Abstract:In this study, we present a low-cost and unified framework for vectorized road mapping leveraging enhanced inverse perspective mapping (IPM). In this framework, Catmull-Rom splines are utilized to characterize lane lines, and all the other ground markings are depicted using polygons uniformly. The results from instance segmentation serve as references to refine the three-dimensional position of spline control points and polygon corner points. In conjunction with this process, the homography matrix of IPM and vehicle poses are optimized simultaneously.

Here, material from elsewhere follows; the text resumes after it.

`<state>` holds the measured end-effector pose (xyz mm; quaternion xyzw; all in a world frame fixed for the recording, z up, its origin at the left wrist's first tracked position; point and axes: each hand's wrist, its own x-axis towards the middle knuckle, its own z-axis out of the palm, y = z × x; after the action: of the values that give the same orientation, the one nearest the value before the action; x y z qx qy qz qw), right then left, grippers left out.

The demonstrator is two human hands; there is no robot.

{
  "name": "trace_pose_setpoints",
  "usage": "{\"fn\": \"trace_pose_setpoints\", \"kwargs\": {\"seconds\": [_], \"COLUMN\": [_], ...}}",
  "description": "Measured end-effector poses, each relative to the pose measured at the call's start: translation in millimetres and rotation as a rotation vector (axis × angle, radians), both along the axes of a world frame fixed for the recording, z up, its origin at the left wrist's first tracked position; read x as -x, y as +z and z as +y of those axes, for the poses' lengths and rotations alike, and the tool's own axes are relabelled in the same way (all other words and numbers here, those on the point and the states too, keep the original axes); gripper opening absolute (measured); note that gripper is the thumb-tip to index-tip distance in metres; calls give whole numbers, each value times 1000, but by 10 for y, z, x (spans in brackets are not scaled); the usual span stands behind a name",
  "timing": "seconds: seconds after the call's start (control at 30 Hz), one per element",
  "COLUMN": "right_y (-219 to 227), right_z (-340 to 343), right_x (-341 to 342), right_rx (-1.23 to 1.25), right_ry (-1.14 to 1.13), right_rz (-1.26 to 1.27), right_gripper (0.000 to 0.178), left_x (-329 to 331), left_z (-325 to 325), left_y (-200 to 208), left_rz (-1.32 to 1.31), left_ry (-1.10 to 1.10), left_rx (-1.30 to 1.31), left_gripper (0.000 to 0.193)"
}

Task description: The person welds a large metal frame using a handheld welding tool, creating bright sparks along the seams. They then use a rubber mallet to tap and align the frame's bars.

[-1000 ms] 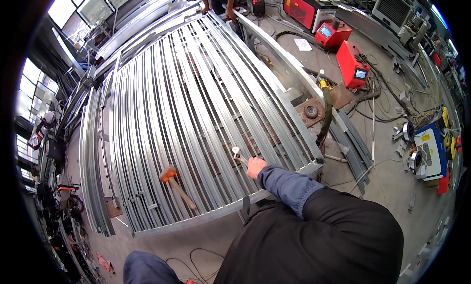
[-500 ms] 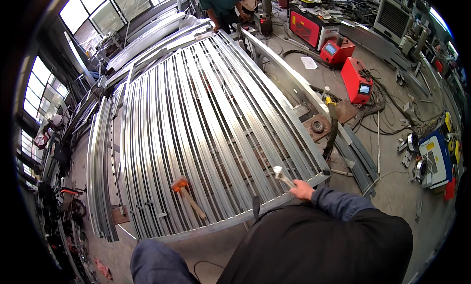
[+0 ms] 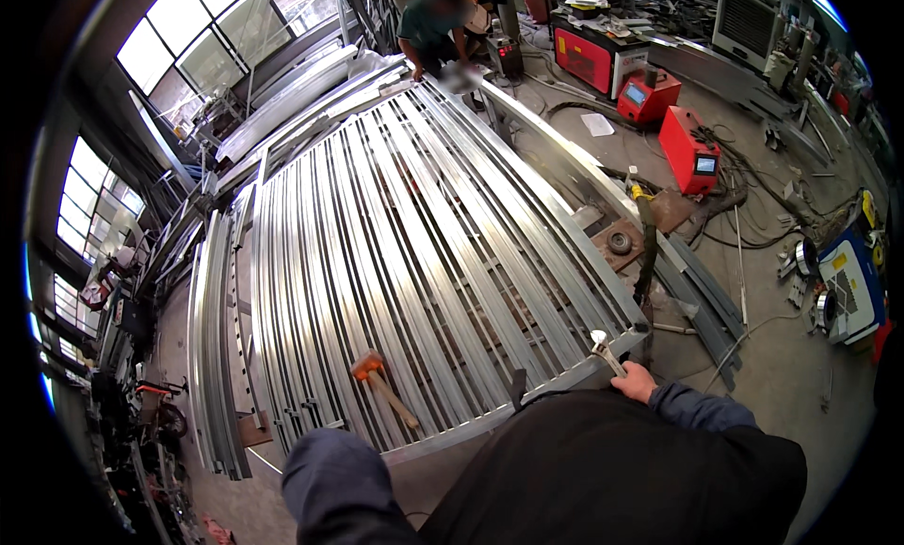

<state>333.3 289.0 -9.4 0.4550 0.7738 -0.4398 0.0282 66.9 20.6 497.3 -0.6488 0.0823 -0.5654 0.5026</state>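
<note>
1. Clearly, the right hand (image 3: 637,383) sits at 4 o'clock in the head view, its fingers closed around the handle of a silver wrench (image 3: 609,354).
2. From that fist the wrench slants toward 11 o'clock, its head over the nearest right corner of a metal frame (image 3: 452,438); I cannot tell whether the two touch.
3. The left hand is out of sight, so I cannot tell its grip.
4. Long, silvery slats run across the frame side by side, with dark gaps between many of them.
5. At 7 o'clock a mallet (image 3: 388,391) lies on the slats, near the frame's closest edge; its orange-brown head points to 11 o'clock and its wooden handle to 5.
6. Outside the frame, toward 8 o'clock, lies a bundle of long metal channels (image 3: 215,357).
7. At 3 o'clock a dark round disc (image 3: 620,243) rests on a brown plate, just beyond the frame's right side.
8. A red machine with a small screen (image 3: 690,150) stands on the floor at 2 o'clock.
9. At 12 o'clock a co-worker in a green top (image 3: 428,25) crouches or bends by the frame's far end.
</note>
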Motion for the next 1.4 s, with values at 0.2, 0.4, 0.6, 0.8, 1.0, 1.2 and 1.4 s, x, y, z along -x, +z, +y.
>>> {"fn": "trace_pose_setpoints", "kwargs": {"seconds": [0.2, 0.4, 0.6, 0.8, 1.0, 1.2, 1.4], "right_y": [-377, -327, -364, -395, -402, -580, -587], "right_z": [-99, -83, 30, 233, 396, 602, 815], "right_x": [-137, -285, -319, -508, -709, -1033, -1234], "right_rx": [-39, -15, -38, -31, 26, 37, 71], "right_ry": [61, 104, 101, 82, 94, 101, 104], "right_rz": [58, 30, 94, 89, 89, 102, 144], "right_gripper": [48, 46, 44, 45, 43, 43, 42], "left_x": [-151, -262, -304, -623, -790, -963, -1374], "left_z": [98, 546, 448, 581, 743, 1220, 1855], "left_y": [-354, -625, -567, -420, -507, -468, -495], "left_rz": [77, 301, 461, -77, 121, 246, 348], "left_ry": [-154, -534, -539, 231, 202, -2, -504], "left_rx": [-81, 157, 240, 57, 114, 210, 239], "left_gripper": [26, 21, 19, 35, 41, 29, 15]}}
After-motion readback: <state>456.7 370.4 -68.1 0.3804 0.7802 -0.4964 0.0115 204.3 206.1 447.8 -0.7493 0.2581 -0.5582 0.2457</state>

Our proposed framework significantly reduces the mapping errors associated with IPM. It also improves the accuracy of the initial IPM homography matrix and the predicted vehicle poses. Furthermore, it addresses the limitations imposed by the coplanarity assumption in IPM. These enhancements enable IPM to be effectively applied to vectorized road mapping, which serves a cost-effective solution with enhanced accuracy. In addition, our framework generalizes road map elements to include all common ground markings and lane lines. The proposed framework is evaluated in two different practical scenarios, and the test results show that our method can automatically generate high-precision maps with near-centimeter-level accuracy. Importantly, the optimized IPM matrix achieves an accuracy comparable to that of manual calibration, while the accuracy of vehicle poses is also significantly improved.